→ **Problem to work on**:
The listing below should be written out word for word, with its pictures removed.

→ **Dataset content**:
------------------------

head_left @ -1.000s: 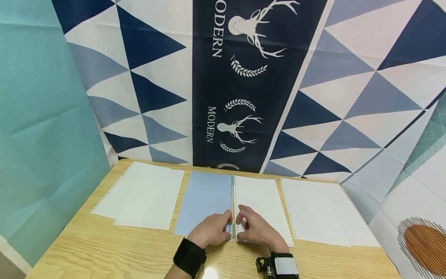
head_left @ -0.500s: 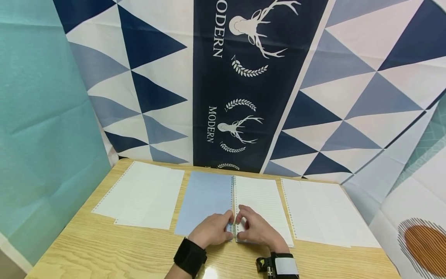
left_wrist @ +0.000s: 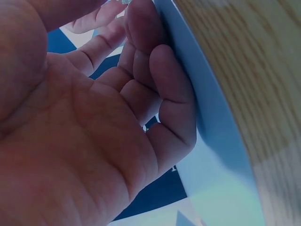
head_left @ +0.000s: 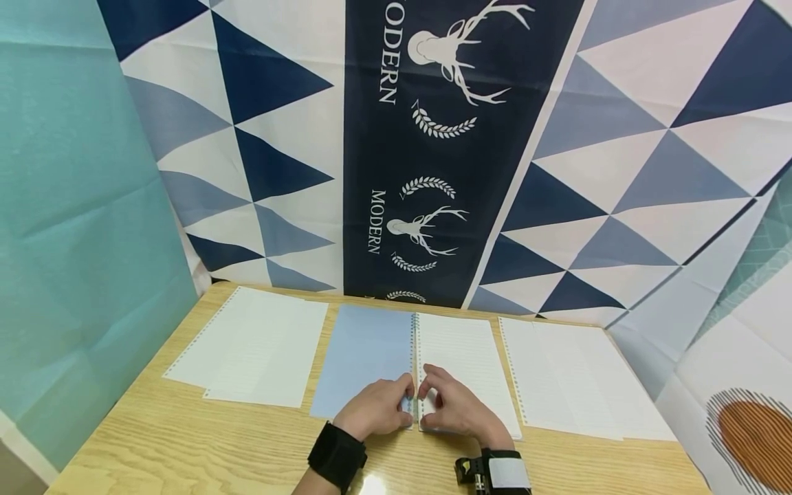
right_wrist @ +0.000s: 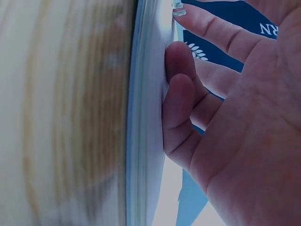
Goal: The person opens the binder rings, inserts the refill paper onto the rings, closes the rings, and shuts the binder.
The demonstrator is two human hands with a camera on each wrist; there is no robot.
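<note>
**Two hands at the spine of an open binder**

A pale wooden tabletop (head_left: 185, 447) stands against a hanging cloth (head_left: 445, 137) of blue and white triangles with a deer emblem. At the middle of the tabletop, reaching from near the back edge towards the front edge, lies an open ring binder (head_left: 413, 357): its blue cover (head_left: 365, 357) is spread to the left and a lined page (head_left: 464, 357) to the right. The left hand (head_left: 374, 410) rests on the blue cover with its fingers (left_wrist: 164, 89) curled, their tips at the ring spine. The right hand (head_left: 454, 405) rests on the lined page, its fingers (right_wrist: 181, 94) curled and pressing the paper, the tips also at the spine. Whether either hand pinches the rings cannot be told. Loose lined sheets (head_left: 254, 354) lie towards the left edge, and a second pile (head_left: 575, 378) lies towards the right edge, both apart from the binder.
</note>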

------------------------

→ **Task result**:
head_left @ -1.000s: 
head_left @ -0.500s: 
left_wrist @ +0.000s: 
head_left @ +0.000s: 
right_wrist @ +0.000s: 
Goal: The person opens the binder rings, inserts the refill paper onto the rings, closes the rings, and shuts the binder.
The demonstrator is two human hands with a camera on each wrist; there is no robot.
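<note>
**Two hands at the spine of an open binder**

A pale wooden tabletop (head_left: 185, 447) stands against a hanging cloth (head_left: 445, 137) of blue and white triangles with a deer emblem. At the middle of the tabletop, reaching from near the back edge towards the front edge, lies an open ring binder (head_left: 413, 357): its blue cover (head_left: 365, 357) is spread to the left and a lined page (head_left: 464, 357) to the right. The left hand (head_left: 374, 410) rests on the blue cover with its fingers (left_wrist: 164, 89) curled, their tips at the ring spine. The right hand (head_left: 454, 405) rests on the lined page, its fingers (right_wrist: 181, 94) curled and pressing the paper, the tips also at the spine. Whether either hand pinches the rings cannot be told. Loose lined sheets (head_left: 254, 354) lie towards the left edge, and a second pile (head_left: 575, 378) lies towards the right edge, both apart from the binder.
</note>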

Nothing else is part of this answer.